▶ _WHAT IS REQUIRED_
Reprint all of the data below exactly as shown and skip every image.

▶ _EXERCISE DATA_
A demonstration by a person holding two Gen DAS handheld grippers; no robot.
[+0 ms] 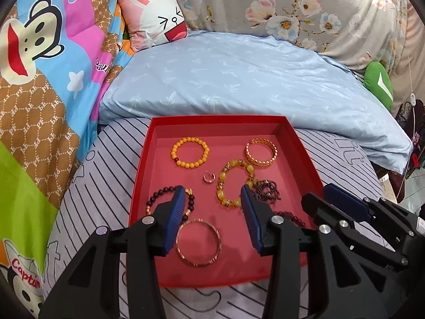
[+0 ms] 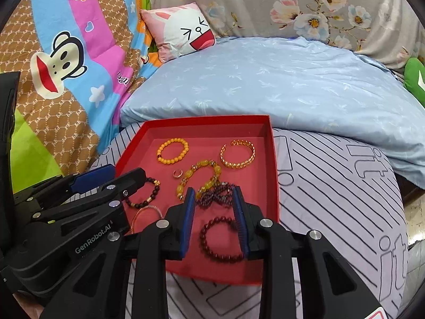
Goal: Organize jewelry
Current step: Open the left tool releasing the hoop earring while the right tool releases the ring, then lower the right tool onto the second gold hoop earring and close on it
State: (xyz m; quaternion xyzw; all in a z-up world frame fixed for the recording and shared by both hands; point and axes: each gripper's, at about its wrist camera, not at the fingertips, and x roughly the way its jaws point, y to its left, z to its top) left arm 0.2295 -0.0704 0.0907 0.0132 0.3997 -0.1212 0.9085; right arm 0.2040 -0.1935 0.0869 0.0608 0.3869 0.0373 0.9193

▶ _RESPONSE AREA_
A demonstration by a person holding two Gen DAS handheld grippers; no robot.
[+0 ms] 
[+0 ms] 
Goal: Organize jewelry
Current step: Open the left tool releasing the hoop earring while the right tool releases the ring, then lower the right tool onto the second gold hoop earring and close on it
State: (xyz m; quaternion xyzw; all in a z-up world frame fixed for the recording and shared by both hands; point and axes: each gripper's, at about its wrist camera, not at the fingertips, and x roughly the way its jaws point, y to its left, z to its top) left arm 0.2295 -0.0704 0.0907 0.0132 0.3997 -0.1212 0.9085; right arm 0.2040 -0.1935 0.0869 0.0608 0.3869 0.0373 0.9193

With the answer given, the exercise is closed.